We estimated a Binominal Logit model on the basis of the observed choices (want to move to this dwelling: yes/no) and an Ordinary Least Squares regression model on the basis of the observed ratings (1–10, the higher the better).

3.2 Analysis

We analyzed whether the inclusion of images leads to disturbances in the conjoint measurement models. We defined disturbances in the conjoint model as (a) inconsistent results between measurement methods, i.e., different part-worth utilities for the same attribute levels between measurement methods, and (b) different importance scores of the attributes between measurement methods. With regard to the first exploration, inconsistent results are, firstly, defined as part-worth utilities that are not consistently positive or negative for a particular attribute level with all three presentation methods.

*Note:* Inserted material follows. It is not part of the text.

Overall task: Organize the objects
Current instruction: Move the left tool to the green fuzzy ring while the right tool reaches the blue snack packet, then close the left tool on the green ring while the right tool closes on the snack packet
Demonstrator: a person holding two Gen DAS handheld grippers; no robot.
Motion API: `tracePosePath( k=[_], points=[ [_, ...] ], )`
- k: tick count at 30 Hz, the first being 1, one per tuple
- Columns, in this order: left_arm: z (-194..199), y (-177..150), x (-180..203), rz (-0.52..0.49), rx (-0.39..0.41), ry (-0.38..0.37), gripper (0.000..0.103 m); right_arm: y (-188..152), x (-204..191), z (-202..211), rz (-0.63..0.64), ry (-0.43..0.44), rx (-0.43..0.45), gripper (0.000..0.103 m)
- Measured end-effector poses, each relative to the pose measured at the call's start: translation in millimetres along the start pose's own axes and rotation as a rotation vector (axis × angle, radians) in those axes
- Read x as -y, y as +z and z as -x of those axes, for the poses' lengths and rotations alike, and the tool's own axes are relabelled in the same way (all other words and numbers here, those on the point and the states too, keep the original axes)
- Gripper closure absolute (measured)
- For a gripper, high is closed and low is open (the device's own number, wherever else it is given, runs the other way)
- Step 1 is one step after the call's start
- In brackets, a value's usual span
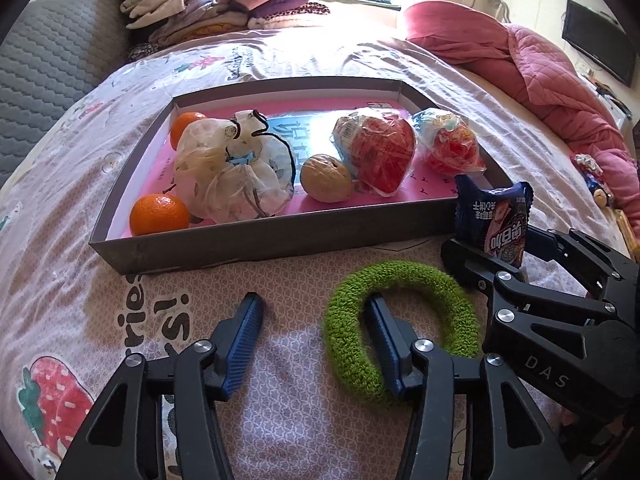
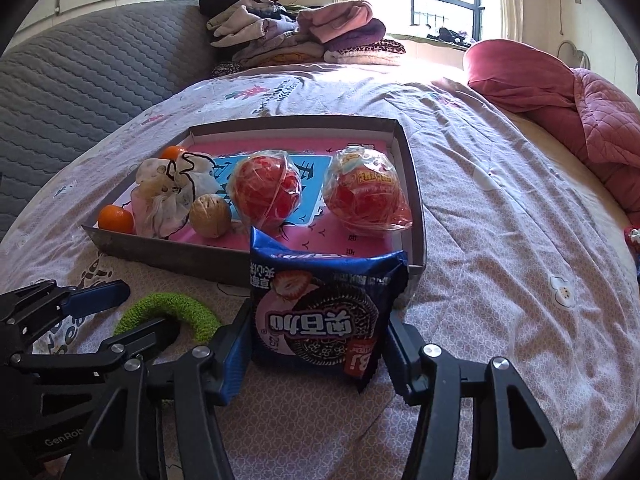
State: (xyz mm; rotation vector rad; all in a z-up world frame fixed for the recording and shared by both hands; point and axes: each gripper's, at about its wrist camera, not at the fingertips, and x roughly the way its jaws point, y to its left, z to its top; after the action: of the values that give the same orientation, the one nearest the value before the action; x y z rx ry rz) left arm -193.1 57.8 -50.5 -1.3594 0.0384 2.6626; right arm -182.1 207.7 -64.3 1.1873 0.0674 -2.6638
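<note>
Several items already lie in the box (image 1: 256,240). Outside its near wall, the biscuit packet (image 2: 320,316) is held in the right claw (image 2: 316,344); the green ring (image 1: 400,320) is straddled, ungripped, by the half-open left claw (image 1: 316,320).

Beside the shallow box (image 2: 212,258): the green fuzzy ring (image 2: 176,312) is partly covered by a finger of the left gripper (image 1: 316,336) in the right wrist view. The blue cookie packet (image 2: 320,316) hides part of the box's near wall. Behind the drawstring pouch (image 1: 232,168) inside the box, one orange (image 1: 186,124) shows only in part. Print on the box floor is unreadable.
</note>
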Motion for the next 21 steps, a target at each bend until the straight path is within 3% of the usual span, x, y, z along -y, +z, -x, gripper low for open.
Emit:
tracePosePath(
  k=[4,21],
  points=[
    [2.7,-0.7,6.9,-0.022,0.009,-0.007,0.087,-0.2,2.4,0.5,-0.012,0.010,0.002,0.047],
    [24.1,-0.4,4.4,-0.015,0.036,-0.005,0.089,4.3,-1.1,15.5,-0.001,0.037,0.038,0.049]
  ],
)
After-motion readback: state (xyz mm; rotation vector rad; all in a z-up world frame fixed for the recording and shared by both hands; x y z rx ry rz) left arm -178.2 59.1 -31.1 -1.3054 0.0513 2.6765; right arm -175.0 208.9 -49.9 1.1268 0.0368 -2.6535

For example, the attribute level “traditional architectural style” could have a positive coefficient when presented with a photo, indicating that it was more preferred, but a negative coefficient when estimated with one or both of the other methods. Secondly, inconsistencies between methods are shown as attribute levels that have a statistically significantly impact on choices or on ratings for one or two presentation methods but not for the other(s). Note that P values should not be overvalued in small studies such as this one. However, as all our models are based on the same predictors and the same respondents, the same results should be obtained in the case of no differences between the presentation methods.

There are indications in the literature that attributes that are shown on images are deemed to be more important than the same attributes when presented using written text only (Louviere et al. 1987; Vriens et al. 1998). In our first study, images were added specifically to support the attributes of dwelling type and architectural style. We therefore expect an effect of increased importance to occur for these attributes only.

Because we compared results obtained with three presentation methods for the same respondents, we believe that differences in results between presentation methods may be ascribed to differences between the methods and not to differences between groups of respondents. However, we cannot rule out that interpersonal factors, such as lack of concentration or fatigue, may also play a role in causing differences between responses for the same profile.

3.3 Respondents

The Ministry of VROM provided us with a sub-sample of 190 respondents from the sample of respondents who had participated in the “parent” survey of the WoON study. Respondents were sent a letter with detailed information about the study. Next, we called them by telephone to further explain the study and to invite them to cooperate in the study. Wearing contact lenses or glasses was an exclusion criterion, because this would disturb the eye-tracking test. However, whereas we did not know beforehand whether this was the case, we had to ask respondents during the telephone invitation. We opted for 30 participants. Two respondents did not show up at the appointed date and time. Ultimately, 28 respondents were included into the study. Table 2 shows their characteristics.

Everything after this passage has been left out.